Tuesday, May 09, 2006

Day 2, first round

Julian Dibbell, what difference does a game make? What impact does games bring to social spaces? The matter of community, social spaces, etc etc.

"Rape in Cyberspace" - a moment of making community visible within Lambda MOO.
From "The Well" - as real life touches the lives of others.

How does the reality of virtual spaces touch on the ludic or game like quality of game spaces?

Julian asks some interesting questions and I am not sure if I will get further than this for a while. I think however that the answer is not that hard. A game provides people with some really important ..forutsetninger.. which are needed to create a functioning social space.

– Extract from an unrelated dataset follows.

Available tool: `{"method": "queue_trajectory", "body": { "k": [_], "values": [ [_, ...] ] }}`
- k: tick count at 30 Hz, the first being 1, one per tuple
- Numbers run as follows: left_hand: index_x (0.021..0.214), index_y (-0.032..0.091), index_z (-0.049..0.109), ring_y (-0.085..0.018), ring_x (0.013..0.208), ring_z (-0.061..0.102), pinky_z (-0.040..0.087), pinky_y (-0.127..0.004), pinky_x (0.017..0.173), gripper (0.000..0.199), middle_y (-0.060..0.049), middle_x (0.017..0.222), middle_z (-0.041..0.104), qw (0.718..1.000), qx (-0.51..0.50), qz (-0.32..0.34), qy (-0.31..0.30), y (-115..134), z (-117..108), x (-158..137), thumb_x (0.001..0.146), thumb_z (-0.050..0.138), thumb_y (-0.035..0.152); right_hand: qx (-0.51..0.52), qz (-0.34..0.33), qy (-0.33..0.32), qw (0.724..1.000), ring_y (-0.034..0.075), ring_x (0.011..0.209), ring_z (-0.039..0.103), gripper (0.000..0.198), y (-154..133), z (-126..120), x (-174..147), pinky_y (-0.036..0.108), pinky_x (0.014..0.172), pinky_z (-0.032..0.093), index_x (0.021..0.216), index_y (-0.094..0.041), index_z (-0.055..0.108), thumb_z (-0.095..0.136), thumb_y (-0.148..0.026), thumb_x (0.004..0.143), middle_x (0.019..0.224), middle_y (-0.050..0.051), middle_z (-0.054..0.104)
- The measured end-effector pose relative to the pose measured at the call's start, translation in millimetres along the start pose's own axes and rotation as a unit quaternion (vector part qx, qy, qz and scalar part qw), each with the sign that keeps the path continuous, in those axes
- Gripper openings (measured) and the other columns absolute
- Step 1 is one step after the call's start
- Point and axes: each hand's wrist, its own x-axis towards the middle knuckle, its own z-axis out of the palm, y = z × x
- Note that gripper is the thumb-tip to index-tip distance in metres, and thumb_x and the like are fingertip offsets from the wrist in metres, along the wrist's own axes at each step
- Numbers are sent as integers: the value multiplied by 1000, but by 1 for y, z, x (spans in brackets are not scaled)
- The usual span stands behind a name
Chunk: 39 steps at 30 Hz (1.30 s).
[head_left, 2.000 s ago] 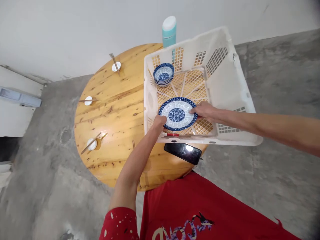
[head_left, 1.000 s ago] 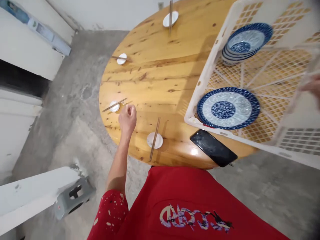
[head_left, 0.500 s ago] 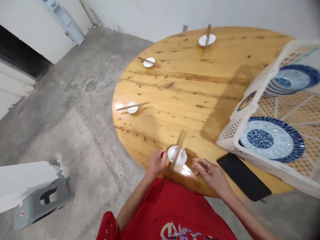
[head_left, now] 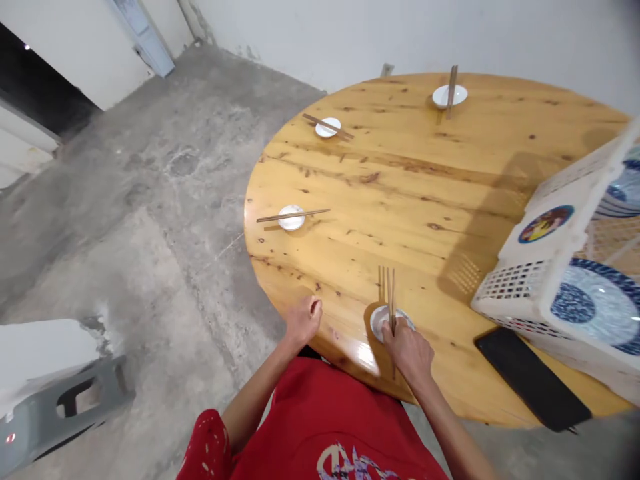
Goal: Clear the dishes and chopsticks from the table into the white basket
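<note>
R hand [head_left: 411, 350] grips chopsticks [head_left: 393, 308] above white dish [head_left: 378, 323], partly hiding both; L hand [head_left: 303, 321] curled in loose fist, palm unseen; basket [head_left: 530, 255] cut off at pic's edge.

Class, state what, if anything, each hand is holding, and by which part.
The right hand grips a pair of chopsticks around the middle. Nothing can be seen held in the curled left hand.
</note>
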Motion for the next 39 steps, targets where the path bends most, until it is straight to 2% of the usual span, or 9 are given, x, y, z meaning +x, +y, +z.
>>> {"method": "queue_trajectory", "body": {
  "k": [3, 6, 11, 14, 20, 24, 30, 35, 39],
  "values": [
    [96, 21, 70, -17, 88, 67, 47, -28, 82, 23, -5, 96, 75, 998, 6, -29, 58, -12, -8, -11, 99, 47, 23, 34, -15, 41, 998, 34, 90, 71, 39, 10, 0, 1, 39, 76, 50, 111, -13, 64, 31, -33, 107, 90, 19, 70],
    [95, 21, 70, -16, 87, 67, 48, -27, 82, 22, -4, 95, 75, 993, 19, -63, 101, -18, -7, -25, 99, 48, 22, 204, -66, 97, 972, 30, 77, 67, 36, 17, 3, 0, 37, 71, 48, 92, -19, 60, 32, -40, 101, 80, 13, 68],
    [104, 20, 71, -17, 91, 69, 49, -28, 85, 24, -6, 102, 75, 989, 37, -65, 131, -21, -15, -25, 101, 47, 22, 569, -151, 59, 807, 17, 54, 50, 46, 0, 16, -12, 27, 52, 40, 88, -20, 59, 57, -66, 83, 67, 2, 58],
    [116, 18, 69, -20, 100, 68, 50, -30, 91, 27, -10, 113, 73, 983, 82, -43, 159, -19, -42, 4, 101, 47, 21, 666, -100, -16, 739, 9, 44, 33, 60, -21, 22, -24, 22, 42, 25, 87, -17, 61, 75, -72, 66, 59, -3, 50],
    [144, 12, 52, -27, 137, 51, 39, -37, 115, 45, -19, 145, 56, 965, 176, 6, 194, -37, -115, 112, 100, 47, 17, 708, -48, -122, 694, 4, 40, 21, 71, -73, 26, -26, 16, 38, 13, 83, -14, 63, 88, -73, 52, 49, -9, 38],
    [143, 9, 50, -31, 139, 45, 38, -41, 113, 44, -22, 147, 53, 949, 275, 36, 150, -61, -138, 178, 100, 49, 19, 728, -38, -111, 675, 2, 39, 20, 73, -121, 27, -15, 14, 37, 13, 82, -13, 65, 89, -74, 52, 49, -8, 38],
    [117, 6, 64, -30, 117, 59, 44, -42, 100, 27, -22, 119, 67, 929, 335, 149, 38, -92, -158, 237, 99, 44, 11, 787, 50, -56, 612, 0, 38, 22, 64, -214, 42, -3, 12, 36, 14, 84, -13, 66, 89, -65, 53, 56, -7, 45],
    [111, 11, 66, -25, 109, 64, 45, -37, 97, 24, -17, 109, 71, 918, 317, 234, -45, -102, -171, 233, 100, 44, 12, 823, 80, 19, 562, -1, 40, 24, 58, -278, 42, 9, 13, 35, 15, 82, -11, 68, 92, -54, 51, 66, -2, 56],
    [114, 13, 65, -25, 96, 69, 49, -34, 81, 31, -15, 101, 74, 939, 253, 203, -116, -111, -179, 187, 106, 38, 27, 821, 96, 83, 556, 2, 45, 32, 65, -315, 27, 26, 14, 35, 17, 85, -10, 70, 90, -63, 52, 79, 5, 65]
  ]
}}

1) A common background. In order to have something to communicate about, we need common experiences. It does not have to be the same experience, but it needs to be a comparable one.

2) A chance to assist each other. Community and social spaces are made out of the exchanges of gifts - they live by a gift economy. By playing a game together we can share knowledge, hints, objects, lend a hand in tasks or offer protection. All of these are the kind of gifts that we give to ach other in a good fleshworld social space, and a multi-player game lends itself to this.

3) Challenges and tasks. Communities grow around common projects. People who have a shared goal cooperate and connect, and care for each others on many levels. They need to know a lot about each other in order to know how to utilise the resources of the group in order to achieve their goals. Again, games lend themselves very easily to this, while it is the kind of mechanisms which build communities.

And these are just three aspects. If we go into this further we will find many more aspects of flesh-world communities which the games facilitate. I would propose that we don't look at digital spaces and ask why games are so good for them, but look seriously at communities grown up around other games in the flesh world, and try to find out what is different and if there is a difference. Is it something else to play World of Warcraft than to play bridge, when we look at it as a focus for a community?